Stratification analysis based on patient clinical data revealed that the levels of these RBP-coding genes were significantly lower in colorectal lesions compared to adjacent mucosa samples in most of the disease stages (Fig. 4D, left panel). NOVA1 and AFF3 were significantly downregulated in all the disease stages and precancer lesions. Conversely, SMAD9 showed a significant upregulation in adenoma, while CIRBP was downregulated only in tumors. The dysregulation trend was coherently observed in the nine independent public datasets already included in the study (Fig. 4D, right panel).
A protein–protein network analysis among candidate RBPs was performed to evaluate candidate complexes involved in the biogenesis of the differentially expressed circRNAs. The analysis showed Serine and Arginine Rich Splicing Factor 5 (SRSF5) as the most connected RPB, interacting with other RBPs coded by CIRBP, NOVA1 and MBNL1 genes (Fig. 4E).
Despite analysis of retrieved single-cell data did not show a significant difference in their expression between stroma and tumor cells, RBP levels in tumor cells were generally lower with respect to those of epithelial and stromal cells from normal colonic tissue (Figure S2A).
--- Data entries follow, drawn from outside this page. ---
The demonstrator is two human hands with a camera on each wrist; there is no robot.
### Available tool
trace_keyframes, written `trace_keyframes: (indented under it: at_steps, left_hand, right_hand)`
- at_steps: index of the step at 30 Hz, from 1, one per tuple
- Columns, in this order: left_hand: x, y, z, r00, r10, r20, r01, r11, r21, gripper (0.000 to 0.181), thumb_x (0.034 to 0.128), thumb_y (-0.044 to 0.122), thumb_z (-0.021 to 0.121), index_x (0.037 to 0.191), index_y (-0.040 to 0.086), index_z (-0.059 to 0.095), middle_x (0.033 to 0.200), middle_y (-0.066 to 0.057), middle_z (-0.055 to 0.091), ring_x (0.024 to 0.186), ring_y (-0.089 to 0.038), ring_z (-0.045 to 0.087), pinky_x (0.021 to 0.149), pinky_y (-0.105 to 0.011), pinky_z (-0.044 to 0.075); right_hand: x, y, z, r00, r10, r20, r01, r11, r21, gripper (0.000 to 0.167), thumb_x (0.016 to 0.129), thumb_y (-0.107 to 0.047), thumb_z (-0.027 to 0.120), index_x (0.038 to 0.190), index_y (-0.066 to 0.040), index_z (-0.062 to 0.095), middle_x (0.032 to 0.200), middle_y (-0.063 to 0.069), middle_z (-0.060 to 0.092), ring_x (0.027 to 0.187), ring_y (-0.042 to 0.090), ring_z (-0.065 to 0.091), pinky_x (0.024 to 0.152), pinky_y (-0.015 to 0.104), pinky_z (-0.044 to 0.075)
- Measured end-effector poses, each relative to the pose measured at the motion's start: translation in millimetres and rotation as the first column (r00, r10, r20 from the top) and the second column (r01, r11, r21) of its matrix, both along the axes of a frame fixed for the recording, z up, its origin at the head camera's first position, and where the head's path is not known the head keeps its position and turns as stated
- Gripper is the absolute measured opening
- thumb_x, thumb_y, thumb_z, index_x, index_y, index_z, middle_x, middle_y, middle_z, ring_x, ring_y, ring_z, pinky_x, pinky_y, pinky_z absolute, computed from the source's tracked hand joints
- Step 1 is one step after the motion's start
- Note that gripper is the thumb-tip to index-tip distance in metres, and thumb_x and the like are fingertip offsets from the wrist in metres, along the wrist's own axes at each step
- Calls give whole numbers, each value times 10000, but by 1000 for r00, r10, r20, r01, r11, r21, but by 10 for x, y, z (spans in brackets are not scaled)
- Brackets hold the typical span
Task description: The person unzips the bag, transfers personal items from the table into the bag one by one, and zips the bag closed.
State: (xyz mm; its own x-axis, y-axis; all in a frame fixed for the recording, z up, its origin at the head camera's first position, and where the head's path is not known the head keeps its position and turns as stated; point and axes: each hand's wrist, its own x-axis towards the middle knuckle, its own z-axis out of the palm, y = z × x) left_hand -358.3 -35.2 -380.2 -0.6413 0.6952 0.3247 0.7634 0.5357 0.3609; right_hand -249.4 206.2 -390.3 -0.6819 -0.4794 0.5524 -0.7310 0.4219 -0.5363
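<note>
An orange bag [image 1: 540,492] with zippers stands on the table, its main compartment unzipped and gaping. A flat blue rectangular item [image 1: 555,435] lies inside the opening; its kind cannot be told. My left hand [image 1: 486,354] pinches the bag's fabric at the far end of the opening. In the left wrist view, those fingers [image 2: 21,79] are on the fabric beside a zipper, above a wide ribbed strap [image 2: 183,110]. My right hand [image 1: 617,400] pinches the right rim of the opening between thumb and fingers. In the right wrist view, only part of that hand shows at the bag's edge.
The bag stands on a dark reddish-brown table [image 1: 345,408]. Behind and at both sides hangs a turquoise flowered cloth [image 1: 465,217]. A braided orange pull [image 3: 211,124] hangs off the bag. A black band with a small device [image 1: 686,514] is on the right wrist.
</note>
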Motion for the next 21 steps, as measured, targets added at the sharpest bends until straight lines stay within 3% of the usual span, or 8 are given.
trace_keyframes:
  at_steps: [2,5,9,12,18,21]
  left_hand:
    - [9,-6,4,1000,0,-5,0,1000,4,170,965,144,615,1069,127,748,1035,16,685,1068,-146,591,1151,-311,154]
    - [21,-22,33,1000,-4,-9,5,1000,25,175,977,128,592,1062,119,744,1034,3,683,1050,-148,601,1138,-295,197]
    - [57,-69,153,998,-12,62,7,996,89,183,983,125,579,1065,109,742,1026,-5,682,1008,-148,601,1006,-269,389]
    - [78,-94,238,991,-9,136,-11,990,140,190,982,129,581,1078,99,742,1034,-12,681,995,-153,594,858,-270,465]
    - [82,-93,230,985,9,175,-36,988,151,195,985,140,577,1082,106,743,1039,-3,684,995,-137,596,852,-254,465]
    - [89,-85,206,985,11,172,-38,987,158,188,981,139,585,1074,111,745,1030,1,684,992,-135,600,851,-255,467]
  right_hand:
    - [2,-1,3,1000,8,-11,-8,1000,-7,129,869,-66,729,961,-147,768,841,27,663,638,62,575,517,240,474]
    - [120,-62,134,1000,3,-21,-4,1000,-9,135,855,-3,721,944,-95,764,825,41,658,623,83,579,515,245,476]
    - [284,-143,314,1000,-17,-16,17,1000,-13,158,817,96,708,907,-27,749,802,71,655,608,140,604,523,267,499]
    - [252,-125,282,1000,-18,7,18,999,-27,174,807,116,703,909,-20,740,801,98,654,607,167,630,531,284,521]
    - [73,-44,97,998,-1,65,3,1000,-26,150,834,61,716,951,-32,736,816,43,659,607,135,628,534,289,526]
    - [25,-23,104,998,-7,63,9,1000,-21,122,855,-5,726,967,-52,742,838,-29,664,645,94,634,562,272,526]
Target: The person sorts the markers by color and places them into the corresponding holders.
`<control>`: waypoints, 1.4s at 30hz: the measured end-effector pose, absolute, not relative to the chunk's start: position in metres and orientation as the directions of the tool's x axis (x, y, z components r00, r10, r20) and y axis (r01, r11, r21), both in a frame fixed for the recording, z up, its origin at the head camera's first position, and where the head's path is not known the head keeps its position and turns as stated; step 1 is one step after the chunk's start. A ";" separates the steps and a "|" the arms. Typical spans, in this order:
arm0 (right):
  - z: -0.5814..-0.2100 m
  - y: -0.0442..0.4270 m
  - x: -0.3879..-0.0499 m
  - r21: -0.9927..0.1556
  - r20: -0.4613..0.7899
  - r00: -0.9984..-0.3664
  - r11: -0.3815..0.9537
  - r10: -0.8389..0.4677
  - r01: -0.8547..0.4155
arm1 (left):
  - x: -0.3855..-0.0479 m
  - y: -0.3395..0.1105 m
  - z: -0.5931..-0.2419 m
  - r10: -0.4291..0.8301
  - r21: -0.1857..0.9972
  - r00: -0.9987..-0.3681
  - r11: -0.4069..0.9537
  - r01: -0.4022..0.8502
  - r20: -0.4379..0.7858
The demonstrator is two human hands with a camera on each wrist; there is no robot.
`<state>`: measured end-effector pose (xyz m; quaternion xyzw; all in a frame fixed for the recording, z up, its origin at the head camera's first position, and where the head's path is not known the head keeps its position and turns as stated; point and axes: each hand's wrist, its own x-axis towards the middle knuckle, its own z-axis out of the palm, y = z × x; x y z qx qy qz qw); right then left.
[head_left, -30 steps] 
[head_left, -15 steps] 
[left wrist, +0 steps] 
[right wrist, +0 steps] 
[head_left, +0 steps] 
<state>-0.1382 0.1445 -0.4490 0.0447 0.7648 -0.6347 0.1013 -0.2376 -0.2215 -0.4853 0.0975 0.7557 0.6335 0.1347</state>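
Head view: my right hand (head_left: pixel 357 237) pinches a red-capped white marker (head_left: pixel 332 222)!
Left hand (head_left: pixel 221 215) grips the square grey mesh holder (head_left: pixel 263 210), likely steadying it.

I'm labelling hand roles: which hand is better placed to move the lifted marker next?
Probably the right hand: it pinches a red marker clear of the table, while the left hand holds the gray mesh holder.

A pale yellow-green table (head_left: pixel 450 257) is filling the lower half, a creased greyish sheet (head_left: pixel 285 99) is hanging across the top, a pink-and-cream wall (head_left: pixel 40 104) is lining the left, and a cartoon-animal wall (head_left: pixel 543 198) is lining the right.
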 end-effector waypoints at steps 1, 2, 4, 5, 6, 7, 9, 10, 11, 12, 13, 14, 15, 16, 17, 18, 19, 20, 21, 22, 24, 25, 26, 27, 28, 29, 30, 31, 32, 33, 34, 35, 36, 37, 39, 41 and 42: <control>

The levels of circRNAs inversely correlate with proliferation-related pathways
A functional analysis was performed to identify pathways which may be affected by circRNA dysregulation. Since circRNAs are not ontologically annotated as protein-coding genes, a guilt-by-association analysis was performed between circRNA levels and a single-sample enrichment score of specific molecular pathways (see Material and Methods for more details). Specifically, the single-sample score of 1,701 MSigDB hallmark gene sets [36] was computed for each tumor and adjacent mucosa sample using the RNA-Seq data. As expected, based on the resulting scores, pathways related to cell proliferation (e.g., E2F TARGET, G2M CHECKPOINT, MITOTIC SPINDLE, MYC TARGETS) were enriched in tumors, while metabolism-related terms (e.g., FATTY ACID METABOLISM, BILE ACID METABOLISM, ADIPOGENESIS) were enriched in adjacent mucosa samples (Fig. 5A and Table S3A).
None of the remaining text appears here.